Action item: Out of the records below, copy all lines in which the word "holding" occurs.

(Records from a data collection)
_____

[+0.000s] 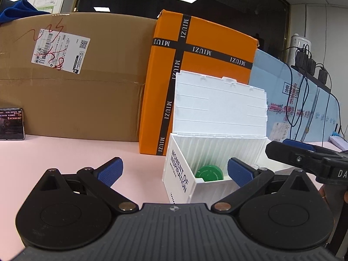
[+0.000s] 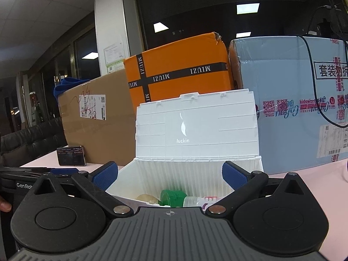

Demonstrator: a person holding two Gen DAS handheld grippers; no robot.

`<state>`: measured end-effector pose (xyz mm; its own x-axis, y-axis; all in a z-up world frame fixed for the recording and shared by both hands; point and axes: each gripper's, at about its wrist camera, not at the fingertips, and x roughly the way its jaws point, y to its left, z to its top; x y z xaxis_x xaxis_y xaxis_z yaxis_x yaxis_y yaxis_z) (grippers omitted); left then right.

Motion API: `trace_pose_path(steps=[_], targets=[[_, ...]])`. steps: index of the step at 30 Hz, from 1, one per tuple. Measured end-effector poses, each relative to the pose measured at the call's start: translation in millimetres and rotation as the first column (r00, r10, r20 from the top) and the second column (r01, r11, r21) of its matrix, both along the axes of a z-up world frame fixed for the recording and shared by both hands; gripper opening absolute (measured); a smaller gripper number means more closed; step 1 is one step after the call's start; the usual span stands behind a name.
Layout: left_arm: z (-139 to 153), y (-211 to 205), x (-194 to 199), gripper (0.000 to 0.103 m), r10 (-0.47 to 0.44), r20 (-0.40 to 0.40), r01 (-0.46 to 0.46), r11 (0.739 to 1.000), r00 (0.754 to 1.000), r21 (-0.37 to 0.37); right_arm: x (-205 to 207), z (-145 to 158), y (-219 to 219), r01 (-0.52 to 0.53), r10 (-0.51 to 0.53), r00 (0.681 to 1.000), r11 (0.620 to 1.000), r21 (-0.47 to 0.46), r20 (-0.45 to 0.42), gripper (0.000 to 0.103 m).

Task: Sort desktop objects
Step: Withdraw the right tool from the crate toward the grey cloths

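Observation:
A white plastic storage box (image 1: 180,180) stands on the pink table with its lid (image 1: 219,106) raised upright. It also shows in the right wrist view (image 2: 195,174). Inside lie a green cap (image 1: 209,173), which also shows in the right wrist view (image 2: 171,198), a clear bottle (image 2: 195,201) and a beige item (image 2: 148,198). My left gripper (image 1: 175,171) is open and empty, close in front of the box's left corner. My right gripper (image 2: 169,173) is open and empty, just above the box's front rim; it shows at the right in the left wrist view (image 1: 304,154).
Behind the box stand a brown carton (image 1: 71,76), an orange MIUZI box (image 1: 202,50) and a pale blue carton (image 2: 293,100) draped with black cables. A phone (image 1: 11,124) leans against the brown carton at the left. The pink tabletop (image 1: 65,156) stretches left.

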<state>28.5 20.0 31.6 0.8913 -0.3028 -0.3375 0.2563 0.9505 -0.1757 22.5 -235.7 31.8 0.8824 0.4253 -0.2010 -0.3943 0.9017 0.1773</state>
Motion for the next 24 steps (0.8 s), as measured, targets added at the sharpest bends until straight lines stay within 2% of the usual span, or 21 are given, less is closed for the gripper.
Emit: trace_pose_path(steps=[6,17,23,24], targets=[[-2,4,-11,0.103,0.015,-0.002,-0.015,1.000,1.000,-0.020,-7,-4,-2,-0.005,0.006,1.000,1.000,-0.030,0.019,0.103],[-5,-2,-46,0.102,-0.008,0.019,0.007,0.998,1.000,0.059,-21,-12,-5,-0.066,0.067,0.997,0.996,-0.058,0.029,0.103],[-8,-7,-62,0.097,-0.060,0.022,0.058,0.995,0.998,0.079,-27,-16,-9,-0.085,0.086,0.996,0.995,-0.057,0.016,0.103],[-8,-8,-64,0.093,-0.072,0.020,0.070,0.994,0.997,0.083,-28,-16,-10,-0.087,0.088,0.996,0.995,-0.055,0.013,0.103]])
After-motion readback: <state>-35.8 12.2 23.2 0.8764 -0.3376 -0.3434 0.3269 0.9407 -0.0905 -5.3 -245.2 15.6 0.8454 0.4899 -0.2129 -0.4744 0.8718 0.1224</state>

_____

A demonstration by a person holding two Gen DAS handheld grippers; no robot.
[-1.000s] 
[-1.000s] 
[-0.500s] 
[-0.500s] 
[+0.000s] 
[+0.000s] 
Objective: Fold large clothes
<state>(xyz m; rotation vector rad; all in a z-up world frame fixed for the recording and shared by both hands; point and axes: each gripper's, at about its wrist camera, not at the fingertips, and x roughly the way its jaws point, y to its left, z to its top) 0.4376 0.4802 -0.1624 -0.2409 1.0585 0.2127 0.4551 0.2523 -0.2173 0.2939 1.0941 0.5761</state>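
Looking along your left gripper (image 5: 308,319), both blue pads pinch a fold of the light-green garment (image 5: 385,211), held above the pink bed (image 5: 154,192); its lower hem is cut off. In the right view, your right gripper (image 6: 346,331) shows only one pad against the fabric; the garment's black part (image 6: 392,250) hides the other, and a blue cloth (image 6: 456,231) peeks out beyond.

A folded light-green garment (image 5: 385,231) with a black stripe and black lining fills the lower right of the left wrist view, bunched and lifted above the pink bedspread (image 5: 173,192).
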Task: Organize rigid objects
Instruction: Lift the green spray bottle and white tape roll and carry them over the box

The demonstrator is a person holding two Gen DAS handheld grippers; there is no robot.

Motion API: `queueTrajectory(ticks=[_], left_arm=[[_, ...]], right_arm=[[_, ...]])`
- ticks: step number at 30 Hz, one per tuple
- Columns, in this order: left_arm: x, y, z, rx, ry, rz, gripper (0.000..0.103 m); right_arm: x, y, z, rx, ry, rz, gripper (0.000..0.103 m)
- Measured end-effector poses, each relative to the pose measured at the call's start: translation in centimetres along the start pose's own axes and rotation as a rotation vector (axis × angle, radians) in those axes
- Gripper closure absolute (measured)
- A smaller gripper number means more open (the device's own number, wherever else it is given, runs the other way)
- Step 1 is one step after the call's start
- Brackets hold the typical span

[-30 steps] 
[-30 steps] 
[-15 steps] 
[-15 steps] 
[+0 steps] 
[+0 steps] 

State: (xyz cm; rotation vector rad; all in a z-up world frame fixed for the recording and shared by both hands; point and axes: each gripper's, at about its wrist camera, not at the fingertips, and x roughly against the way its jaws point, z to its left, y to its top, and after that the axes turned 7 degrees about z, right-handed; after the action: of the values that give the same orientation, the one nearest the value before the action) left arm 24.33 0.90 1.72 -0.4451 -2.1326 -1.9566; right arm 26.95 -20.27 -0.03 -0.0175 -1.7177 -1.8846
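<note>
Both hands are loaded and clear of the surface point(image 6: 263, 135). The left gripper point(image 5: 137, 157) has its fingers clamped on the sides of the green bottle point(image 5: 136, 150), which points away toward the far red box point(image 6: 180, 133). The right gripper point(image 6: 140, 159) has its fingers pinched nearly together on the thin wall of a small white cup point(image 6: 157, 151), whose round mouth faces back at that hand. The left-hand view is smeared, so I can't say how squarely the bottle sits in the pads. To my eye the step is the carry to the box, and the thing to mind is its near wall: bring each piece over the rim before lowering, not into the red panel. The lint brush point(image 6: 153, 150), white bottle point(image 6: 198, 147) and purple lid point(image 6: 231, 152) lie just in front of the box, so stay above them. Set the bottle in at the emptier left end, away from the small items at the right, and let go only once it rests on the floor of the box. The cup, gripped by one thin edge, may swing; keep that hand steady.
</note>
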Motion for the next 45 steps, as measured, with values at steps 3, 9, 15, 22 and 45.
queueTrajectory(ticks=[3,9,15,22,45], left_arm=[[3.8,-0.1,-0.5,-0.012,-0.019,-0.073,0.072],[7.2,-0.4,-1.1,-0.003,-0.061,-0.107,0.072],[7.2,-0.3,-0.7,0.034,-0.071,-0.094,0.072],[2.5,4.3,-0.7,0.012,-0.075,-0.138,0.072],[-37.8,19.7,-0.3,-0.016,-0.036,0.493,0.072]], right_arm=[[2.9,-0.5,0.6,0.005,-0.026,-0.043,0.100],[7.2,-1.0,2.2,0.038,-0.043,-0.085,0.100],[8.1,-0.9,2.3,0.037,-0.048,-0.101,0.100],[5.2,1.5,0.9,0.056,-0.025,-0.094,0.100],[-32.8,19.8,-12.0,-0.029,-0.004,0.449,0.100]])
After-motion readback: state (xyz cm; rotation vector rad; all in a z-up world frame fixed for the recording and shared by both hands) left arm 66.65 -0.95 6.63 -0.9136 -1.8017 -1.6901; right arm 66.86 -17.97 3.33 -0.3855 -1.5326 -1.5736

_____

Response:
Demonstrator: a person holding two Gen DAS handheld grippers; no robot.
A demonstration by a person holding two Gen DAS handheld grippers; no robot.
The demonstrator is a person holding two Gen DAS handheld grippers; there is no robot.

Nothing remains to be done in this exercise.